• _YOUR INSTRUCTIONS_
State how many lines in the entries below hold the string "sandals", and give nothing besides that number.

• _INFORMATION SUPPLIED_
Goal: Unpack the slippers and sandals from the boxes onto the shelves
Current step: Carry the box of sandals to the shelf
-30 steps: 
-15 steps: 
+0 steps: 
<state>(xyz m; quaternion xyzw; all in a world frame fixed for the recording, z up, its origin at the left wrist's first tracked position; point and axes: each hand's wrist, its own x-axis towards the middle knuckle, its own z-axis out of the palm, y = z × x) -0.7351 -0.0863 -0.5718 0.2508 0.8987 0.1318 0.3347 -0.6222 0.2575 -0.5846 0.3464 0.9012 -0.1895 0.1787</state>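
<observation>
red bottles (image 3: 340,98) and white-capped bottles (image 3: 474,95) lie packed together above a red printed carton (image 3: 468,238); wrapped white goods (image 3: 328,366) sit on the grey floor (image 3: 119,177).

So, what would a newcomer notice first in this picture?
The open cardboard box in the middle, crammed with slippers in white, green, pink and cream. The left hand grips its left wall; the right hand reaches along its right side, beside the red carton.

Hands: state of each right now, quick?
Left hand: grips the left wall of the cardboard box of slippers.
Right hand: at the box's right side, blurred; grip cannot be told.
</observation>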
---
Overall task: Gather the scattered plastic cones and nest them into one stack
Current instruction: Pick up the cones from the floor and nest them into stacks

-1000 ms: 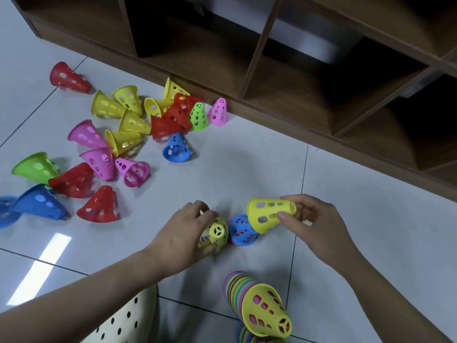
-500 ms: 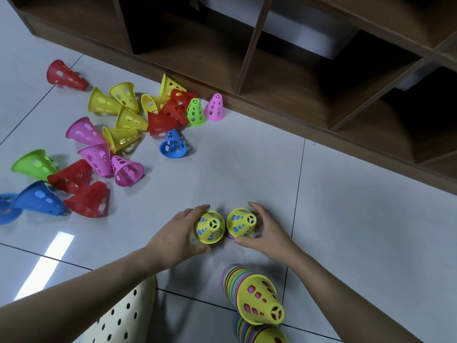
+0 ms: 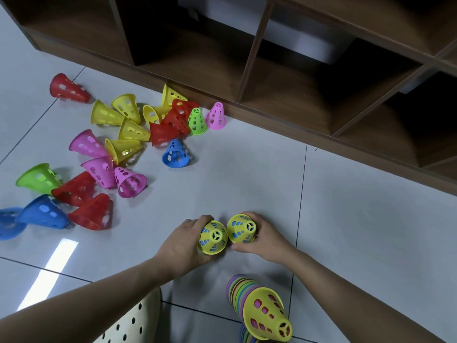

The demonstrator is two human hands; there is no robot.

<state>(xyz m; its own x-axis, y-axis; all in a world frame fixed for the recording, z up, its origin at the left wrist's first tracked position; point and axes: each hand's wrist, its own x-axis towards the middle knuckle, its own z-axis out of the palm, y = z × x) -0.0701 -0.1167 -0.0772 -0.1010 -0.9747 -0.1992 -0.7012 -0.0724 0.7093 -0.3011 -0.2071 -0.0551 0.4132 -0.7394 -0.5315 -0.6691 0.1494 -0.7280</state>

• _WRITTEN RESPONSE_
2